Fast-forward to today, and the power of the graphics presentation has morphed into something that is instantaneous, at our fingertips, within our control to customize at a moment’s notice, flexible – and much more powerful than at any previous time. We now easily incorporate animated graphics and even sound. The desktop publishing revolution saw the convergence of hardware and software to create disruptive products that put previously out-of-reach tools into everyone’s hands.

We don’t need to look hard to find similar revolutionary examples within our own labs, where the digital atlas illustrates a clear parallel. The classic pathology atlas, which usually focused on a specific body system such as GI, respiratory or CNS, was used for education or to assist when faced with a difficult diagnosis – two examples of the latter being “look-alikes” and rare entities. Once reserved for static snapshot images, and published in finite bound books that aged while sitting on a shelf, digital atlases have now exploded in both power and utility.
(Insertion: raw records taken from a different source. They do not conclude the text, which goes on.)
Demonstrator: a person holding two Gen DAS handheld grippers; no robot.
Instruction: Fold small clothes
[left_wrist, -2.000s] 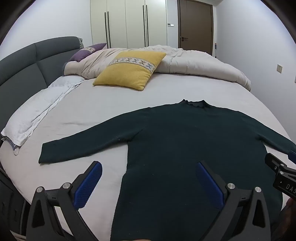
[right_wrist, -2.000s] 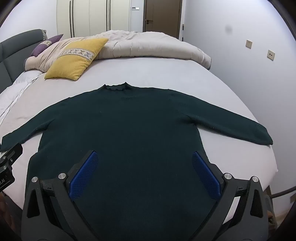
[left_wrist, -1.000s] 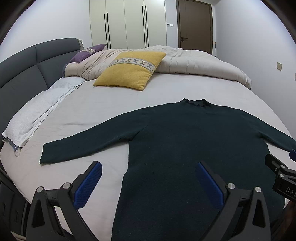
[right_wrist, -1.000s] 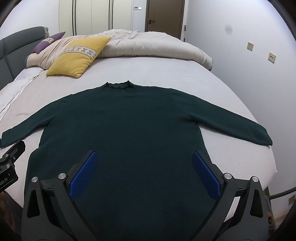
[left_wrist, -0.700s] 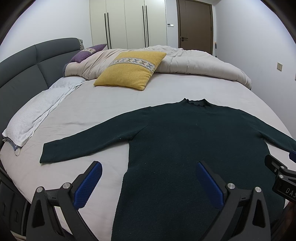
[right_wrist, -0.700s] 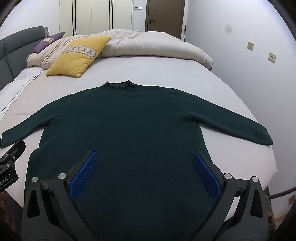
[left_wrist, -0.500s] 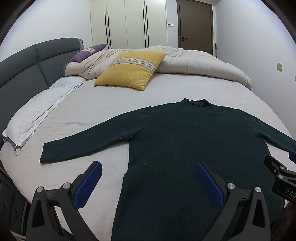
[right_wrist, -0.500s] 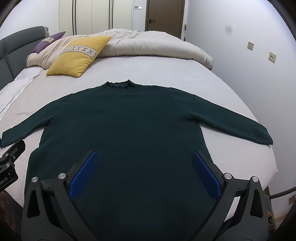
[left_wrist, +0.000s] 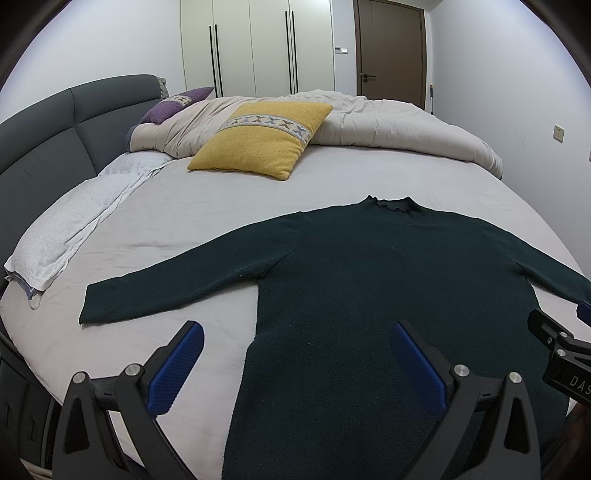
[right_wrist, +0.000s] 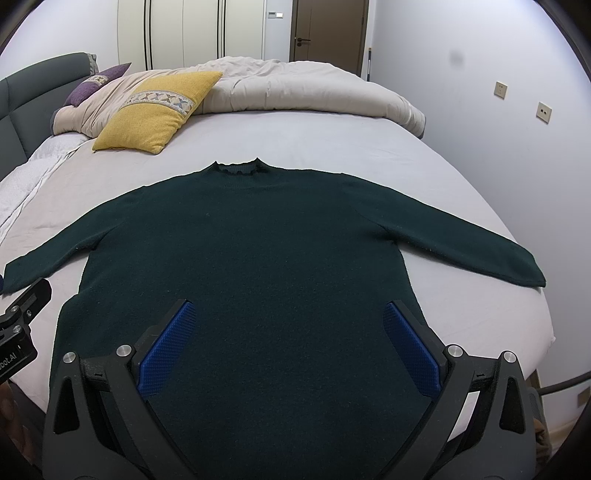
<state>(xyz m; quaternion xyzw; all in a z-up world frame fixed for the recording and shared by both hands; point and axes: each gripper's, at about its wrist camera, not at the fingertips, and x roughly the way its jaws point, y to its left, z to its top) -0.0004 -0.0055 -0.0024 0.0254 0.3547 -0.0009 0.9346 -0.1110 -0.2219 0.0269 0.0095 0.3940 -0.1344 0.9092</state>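
Dark green sweater (right_wrist: 258, 251) flat on bed (right_wrist: 332, 140), ahead of left claw (left_wrist: 295, 354) and right claw (right_wrist: 288, 332), both spread wide, empty

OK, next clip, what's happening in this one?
A person holds a two-finger gripper in each hand over a bed. A dark green sweater lies spread flat on the sheet, neck away from the cameras and both sleeves stretched out to the sides. The left gripper and right gripper are both open and hold nothing. No fold has been made yet. A yellow cushion and a bunched duvet lie at the far side of the bed.
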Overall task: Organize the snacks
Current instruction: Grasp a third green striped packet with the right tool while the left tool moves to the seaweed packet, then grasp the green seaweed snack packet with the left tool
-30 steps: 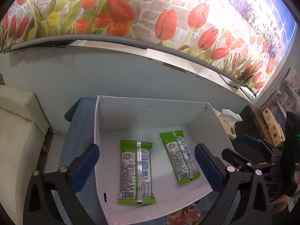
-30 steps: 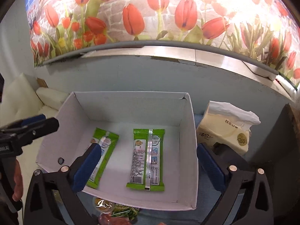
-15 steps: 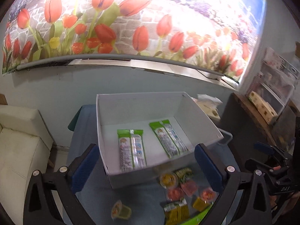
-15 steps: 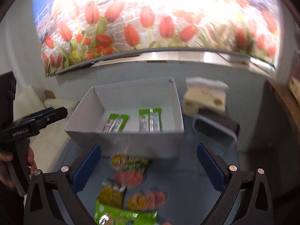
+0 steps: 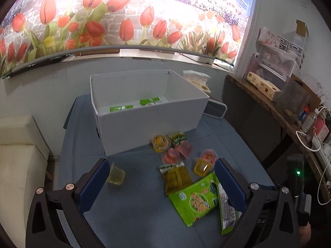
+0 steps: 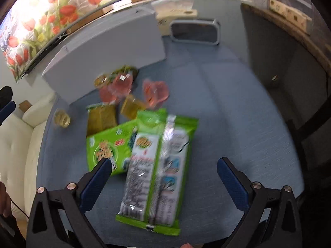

A whole slide image (WSI)-based atlas removes all the boundaries and inflexibility of its rigid hardbound forerunner. Creating a digital atlas is within reach of us all. This dynamic tool still aids in both education and assisting with difficult diagnosis, but varies dramatically from its predecessor in the amount of information captured per image, image source(s), its virtually unlimited capacity – particularly if cloud storage is incorporated – and its ability to be shared both internally and externally with complete disregard for geographic boundaries.

The most obvious difference is access to the entire digital slide, so the diagnostic entity may be viewed in context of its surrounding morphology. This is as opposed to the restrictions imposed in the typical individual 40x H&E “field snapshot” on the glossy page of a classic atlas.

But the benefits of digital don’t stop at the obvious. A digital atlas can incorporate patient metadata and image annotations – both of which can be easily turned on or off for educational purposes. You also have the ability to make morphometric measurements on the images – and since space is no longer a barrier – add as many supplementary slides as desired, including special, immuno and molecular stains.

Sort, categorize, test, compare, share, annotate, edit, revise and endlessly expand.

Using a digital pathology platform such as Corista’s DP3, which is scanner agnostic, you can incorporate WSI from all the different scanners within your network – or add images from anywhere. This translates into the ability to bring in numerous “authors” from within your department or from around the world. Unlike a physical one, a virtual digital atlas can incorporate the expertise of hundreds or even thousands of experts.

While some of us focus on entire body systems, and others on a particular organ or even an individual entity – most of us have a favorite diagnostic area where we excel. The digital revolution gives each department, and each pathologist, the power to stake their claim as an expert – and the reach of the Internet allows each of us to easily share that expertise worldwide.